La sorpresiva fortaleza del mercado laboral en Estados Unidos reactivó las alertas sobre el rumbo de la política monetaria y elevó la atención sobre sus posibles consecuencias. En mayo, el empleo no agrícola aumentó en 172.000 puestos, muy por encima de los 88.000 previstos por analistas consultados por Bloomberg. A eso se suman revisiones al alza de abril, con 179.000 empleos, y de marzo, con 214.000, para una corrección neta de 93.000 y un promedio trimestral de 188.000, el más sólido desde marzo de 2024.
Ese desempeño complica la expectativa de recortes de tasas y refuerza la posibilidad de una postura más restrictiva de la Reserva Federal. Morgan Stanley afirmó que interpreta el informe como una señal de que la Fed puede eliminar su sesgo expansivo en junio, mientras la probabilidad de un aumento de 25 puntos básicos en diciembre subió a 43 %, desde 36 % la semana anterior, según FedWatch de CME.

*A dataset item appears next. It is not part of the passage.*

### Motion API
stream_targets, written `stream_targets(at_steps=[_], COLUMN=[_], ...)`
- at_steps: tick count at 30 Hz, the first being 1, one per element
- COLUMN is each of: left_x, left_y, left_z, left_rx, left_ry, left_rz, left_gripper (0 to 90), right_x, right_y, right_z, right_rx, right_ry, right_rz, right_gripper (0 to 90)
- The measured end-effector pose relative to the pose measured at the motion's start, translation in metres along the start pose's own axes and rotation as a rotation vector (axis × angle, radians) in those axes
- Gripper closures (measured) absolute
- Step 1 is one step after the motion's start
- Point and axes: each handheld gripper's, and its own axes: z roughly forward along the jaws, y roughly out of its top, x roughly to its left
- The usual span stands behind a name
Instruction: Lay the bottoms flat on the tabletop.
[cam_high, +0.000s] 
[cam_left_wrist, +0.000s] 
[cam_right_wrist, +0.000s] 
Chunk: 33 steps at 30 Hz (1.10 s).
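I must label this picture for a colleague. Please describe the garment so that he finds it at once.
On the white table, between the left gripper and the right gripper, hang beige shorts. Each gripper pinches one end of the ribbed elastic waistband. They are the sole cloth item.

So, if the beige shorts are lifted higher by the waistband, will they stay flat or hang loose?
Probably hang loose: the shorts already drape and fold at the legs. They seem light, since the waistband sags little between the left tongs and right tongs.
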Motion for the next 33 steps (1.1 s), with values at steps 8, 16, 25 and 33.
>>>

La presión también se reflejó en los bonos del Tesoro estadounidense: el rendimiento a 10 años avanzó 5,1 puntos básicos hasta 4,53 % y el de dos años subió 10,6 puntos básicos hasta 4,16 %. En ese contexto, el dato deja menos espacio para lecturas complacientes y obliga a seguir de cerca cómo se responderá a un escenario internacional que se vuelve más exigente.